▶ _TASK ITEM_: Using the listing below, show all lines that hold the word "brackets".

======== SUPPLIED INFORMATION

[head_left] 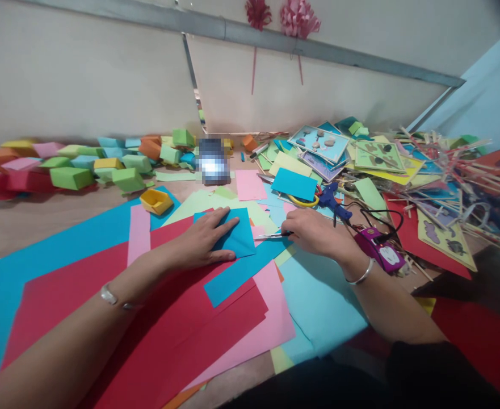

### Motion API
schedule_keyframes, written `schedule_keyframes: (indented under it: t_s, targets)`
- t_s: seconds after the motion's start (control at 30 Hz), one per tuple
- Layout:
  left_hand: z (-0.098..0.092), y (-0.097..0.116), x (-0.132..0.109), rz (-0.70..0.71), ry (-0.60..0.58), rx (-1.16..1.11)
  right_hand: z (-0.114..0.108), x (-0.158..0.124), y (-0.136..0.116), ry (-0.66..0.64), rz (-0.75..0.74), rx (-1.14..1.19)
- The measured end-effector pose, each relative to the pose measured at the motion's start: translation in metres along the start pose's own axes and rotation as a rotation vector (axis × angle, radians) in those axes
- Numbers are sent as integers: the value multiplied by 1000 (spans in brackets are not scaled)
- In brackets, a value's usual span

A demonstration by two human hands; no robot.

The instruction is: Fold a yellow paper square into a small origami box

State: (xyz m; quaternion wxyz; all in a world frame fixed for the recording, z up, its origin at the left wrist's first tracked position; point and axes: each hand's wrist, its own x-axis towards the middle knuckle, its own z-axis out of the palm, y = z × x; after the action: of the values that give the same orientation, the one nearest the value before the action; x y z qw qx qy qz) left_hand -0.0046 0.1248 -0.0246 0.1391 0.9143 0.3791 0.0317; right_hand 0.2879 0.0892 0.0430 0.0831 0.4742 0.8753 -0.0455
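My left hand (pixel 213 236) lies flat with fingers spread on a blue square of paper (pixel 242 238). My right hand (pixel 313 230) is closed around a pair of scissors (pixel 270 235), whose dark handle is mostly hidden in the fingers. The blades point left, close to the square's right corner; whether they touch it I cannot tell. Beneath lies a blue paper strip (pixel 232 284), over red sheets (pixel 147 318) and a pink sheet (pixel 270 307). A light blue sheet (pixel 322 301) spreads below my right hand.
A yellow folded paper box (pixel 156 201) stands beyond my left forearm. Several coloured paper boxes (pixel 71 176) line the wall at left. At right are a blue glue gun (pixel 333 201), a purple box (pixel 379 250) with a black cable, picture cards (pixel 320 142) and thin sticks.
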Motion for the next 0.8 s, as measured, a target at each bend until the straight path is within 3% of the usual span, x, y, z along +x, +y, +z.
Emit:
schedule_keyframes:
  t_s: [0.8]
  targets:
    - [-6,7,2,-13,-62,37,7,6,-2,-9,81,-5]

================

▶ _RESPONSE TO THIS TASK_:
- Numbers are sent as integers: the value multiplied by 1000 (spans in brackets are not scaled)
- In brackets, a value's usual span

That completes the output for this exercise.